_Exercise prompt_
For this exercise, output every line of the data as it stands.
___ Material provided ___
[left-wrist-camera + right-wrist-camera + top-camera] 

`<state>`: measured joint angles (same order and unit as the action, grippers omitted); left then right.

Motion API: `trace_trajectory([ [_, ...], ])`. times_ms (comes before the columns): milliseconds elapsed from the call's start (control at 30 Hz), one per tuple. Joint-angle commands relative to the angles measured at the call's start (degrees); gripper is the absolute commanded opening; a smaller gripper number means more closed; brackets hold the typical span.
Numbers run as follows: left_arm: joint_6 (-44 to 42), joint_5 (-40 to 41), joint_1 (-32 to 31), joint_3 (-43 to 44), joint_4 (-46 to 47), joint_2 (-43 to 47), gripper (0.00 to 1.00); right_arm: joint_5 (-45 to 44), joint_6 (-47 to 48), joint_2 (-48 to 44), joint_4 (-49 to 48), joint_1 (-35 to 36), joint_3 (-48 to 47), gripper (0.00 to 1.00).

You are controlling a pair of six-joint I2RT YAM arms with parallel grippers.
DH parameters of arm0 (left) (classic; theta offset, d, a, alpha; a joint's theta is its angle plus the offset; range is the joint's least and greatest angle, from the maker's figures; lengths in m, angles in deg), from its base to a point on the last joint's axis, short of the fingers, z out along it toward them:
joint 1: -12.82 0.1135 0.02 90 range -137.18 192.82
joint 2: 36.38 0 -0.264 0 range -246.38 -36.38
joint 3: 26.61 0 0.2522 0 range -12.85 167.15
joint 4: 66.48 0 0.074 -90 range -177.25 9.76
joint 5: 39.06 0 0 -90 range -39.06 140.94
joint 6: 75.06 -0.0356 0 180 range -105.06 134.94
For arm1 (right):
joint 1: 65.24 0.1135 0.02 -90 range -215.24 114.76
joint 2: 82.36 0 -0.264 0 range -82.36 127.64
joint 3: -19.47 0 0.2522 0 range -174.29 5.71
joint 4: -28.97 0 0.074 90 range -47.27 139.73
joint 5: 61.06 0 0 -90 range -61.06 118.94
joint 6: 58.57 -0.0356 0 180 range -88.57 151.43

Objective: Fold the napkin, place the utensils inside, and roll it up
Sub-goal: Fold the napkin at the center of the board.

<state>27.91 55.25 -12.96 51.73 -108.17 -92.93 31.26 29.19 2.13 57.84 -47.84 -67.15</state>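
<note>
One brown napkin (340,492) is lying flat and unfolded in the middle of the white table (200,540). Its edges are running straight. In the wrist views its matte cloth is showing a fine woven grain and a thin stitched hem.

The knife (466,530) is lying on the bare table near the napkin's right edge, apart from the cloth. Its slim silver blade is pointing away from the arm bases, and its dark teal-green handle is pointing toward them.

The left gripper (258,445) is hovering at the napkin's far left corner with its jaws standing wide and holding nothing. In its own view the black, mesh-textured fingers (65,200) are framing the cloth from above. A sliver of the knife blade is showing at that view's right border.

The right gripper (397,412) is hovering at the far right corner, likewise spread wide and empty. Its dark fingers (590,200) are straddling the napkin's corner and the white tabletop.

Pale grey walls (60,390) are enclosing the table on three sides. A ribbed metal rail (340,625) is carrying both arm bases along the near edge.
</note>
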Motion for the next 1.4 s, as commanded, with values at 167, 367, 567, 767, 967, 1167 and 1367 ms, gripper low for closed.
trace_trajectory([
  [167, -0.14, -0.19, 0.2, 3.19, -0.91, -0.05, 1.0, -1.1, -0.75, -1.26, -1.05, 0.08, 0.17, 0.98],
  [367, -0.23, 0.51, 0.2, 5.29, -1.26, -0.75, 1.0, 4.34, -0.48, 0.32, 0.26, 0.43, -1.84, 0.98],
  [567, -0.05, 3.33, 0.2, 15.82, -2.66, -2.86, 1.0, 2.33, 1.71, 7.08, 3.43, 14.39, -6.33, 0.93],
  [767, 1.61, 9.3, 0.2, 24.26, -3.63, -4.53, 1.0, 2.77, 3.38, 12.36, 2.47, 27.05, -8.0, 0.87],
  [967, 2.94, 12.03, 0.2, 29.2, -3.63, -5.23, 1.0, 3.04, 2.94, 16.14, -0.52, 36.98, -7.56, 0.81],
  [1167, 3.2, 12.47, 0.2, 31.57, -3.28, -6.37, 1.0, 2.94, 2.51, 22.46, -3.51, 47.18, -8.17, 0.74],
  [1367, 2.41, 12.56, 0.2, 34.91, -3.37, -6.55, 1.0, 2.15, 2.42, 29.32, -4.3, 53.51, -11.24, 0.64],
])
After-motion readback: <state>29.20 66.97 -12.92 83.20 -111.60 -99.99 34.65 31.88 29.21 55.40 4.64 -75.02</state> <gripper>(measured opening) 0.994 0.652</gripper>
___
_Task response_
[left-wrist-camera + right-wrist-camera + top-camera] 

`<state>`: measured joint angles (same order and unit as the action, grippers omitted); left then right.

Motion API: `trace_trajectory([ [_, ...], ])`. times_ms (comes before the columns): milliseconds elapsed from the call's start (control at 30 Hz), one per tuple. Joint-angle commands relative to the angles measured at the call's start (degrees); gripper is the absolute commanded opening; a smaller gripper number means more closed; brackets hold the typical span.
Numbers run as follows: left_arm: joint_6 (-44 to 42), joint_5 (-40 to 41), joint_1 (-32 to 31), joint_3 (-43 to 44), joint_4 (-46 to 47), joint_2 (-43 to 47), gripper (0.00 to 1.00); right_arm: joint_5 (-45 to 44), joint_6 (-47 to 48), joint_2 (-48 to 44), joint_4 (-49 to 48), joint_1 (-35 to 36), joint_3 (-48 to 47), gripper (0.00 to 1.00).

You are controlling a pair of six-joint I2RT YAM arms with parallel grippers.
DH parameters of arm0 (left) (classic; theta offset, d, a, alpha; a joint's theta is its angle plus the offset; range is the joint's least and greatest angle, from the maker's figures; lengths in m, angles in deg), from its base to a point on the last joint's axis, short of the fingers, z out along it toward them:
joint 1: -12.82 0.1135 0.02 90 range -137.18 192.82
joint 2: 36.38 0 -0.264 0 range -246.38 -36.38
joint 3: 26.61 0 0.2522 0 range -12.85 167.15
joint 4: 66.48 0 0.074 -90 range -177.25 9.76
joint 5: 39.06 0 0 -90 range -39.06 140.94
joint 6: 75.06 -0.0356 0 180 range -105.06 134.94
For arm1 (right):
joint 1: 65.24 0.1135 0.02 -90 range -215.24 114.76
joint 2: 82.36 0 -0.264 0 range -82.36 127.64
joint 3: -19.47 0 0.2522 0 range -174.29 5.71
joint 4: -28.97 0 0.074 90 range -47.27 139.73
joint 5: 61.06 0 0 -90 range -61.06 118.94
joint 6: 58.57 -0.0356 0 180 range -88.57 151.43

Objective: Fold the napkin, place the utensils inside, and roll it up
Sub-goal: Fold the napkin at the center of the board.

<state>27.91 55.25 -12.96 51.73 -108.17 -92.93 31.26 29.19 2.13 57.84 -47.84 -67.15</state>
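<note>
One brown napkin (340,492) is lying flat and unfolded in the middle of the white table (200,540). Its edges are running straight. In the wrist views its matte cloth is showing a fine woven grain and a thin stitched hem.

The knife (466,530) is lying on the bare table near the napkin's right edge, apart from the cloth. Its slim silver blade is pointing away from the arm bases, and its dark teal-green handle is pointing toward them.

The left gripper (258,445) is hovering at the napkin's far left corner with its jaws standing wide and holding nothing. In its own view the black, mesh-textured fingers (65,200) are framing the cloth from above. A sliver of the knife blade is showing at that view's right border.

The right gripper (397,412) is hovering at the far right corner, likewise spread wide and empty. Its dark fingers (590,200) are straddling the napkin's corner and the white tabletop.

Pale grey walls (60,390) are enclosing the table on three sides. A ribbed metal rail (340,625) is carrying both arm bases along the near edge.
</note>
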Motion for the next 1.4 s, as commanded, with values at 167, 367, 567, 767, 967, 1167 and 1367 ms, gripper low for closed.
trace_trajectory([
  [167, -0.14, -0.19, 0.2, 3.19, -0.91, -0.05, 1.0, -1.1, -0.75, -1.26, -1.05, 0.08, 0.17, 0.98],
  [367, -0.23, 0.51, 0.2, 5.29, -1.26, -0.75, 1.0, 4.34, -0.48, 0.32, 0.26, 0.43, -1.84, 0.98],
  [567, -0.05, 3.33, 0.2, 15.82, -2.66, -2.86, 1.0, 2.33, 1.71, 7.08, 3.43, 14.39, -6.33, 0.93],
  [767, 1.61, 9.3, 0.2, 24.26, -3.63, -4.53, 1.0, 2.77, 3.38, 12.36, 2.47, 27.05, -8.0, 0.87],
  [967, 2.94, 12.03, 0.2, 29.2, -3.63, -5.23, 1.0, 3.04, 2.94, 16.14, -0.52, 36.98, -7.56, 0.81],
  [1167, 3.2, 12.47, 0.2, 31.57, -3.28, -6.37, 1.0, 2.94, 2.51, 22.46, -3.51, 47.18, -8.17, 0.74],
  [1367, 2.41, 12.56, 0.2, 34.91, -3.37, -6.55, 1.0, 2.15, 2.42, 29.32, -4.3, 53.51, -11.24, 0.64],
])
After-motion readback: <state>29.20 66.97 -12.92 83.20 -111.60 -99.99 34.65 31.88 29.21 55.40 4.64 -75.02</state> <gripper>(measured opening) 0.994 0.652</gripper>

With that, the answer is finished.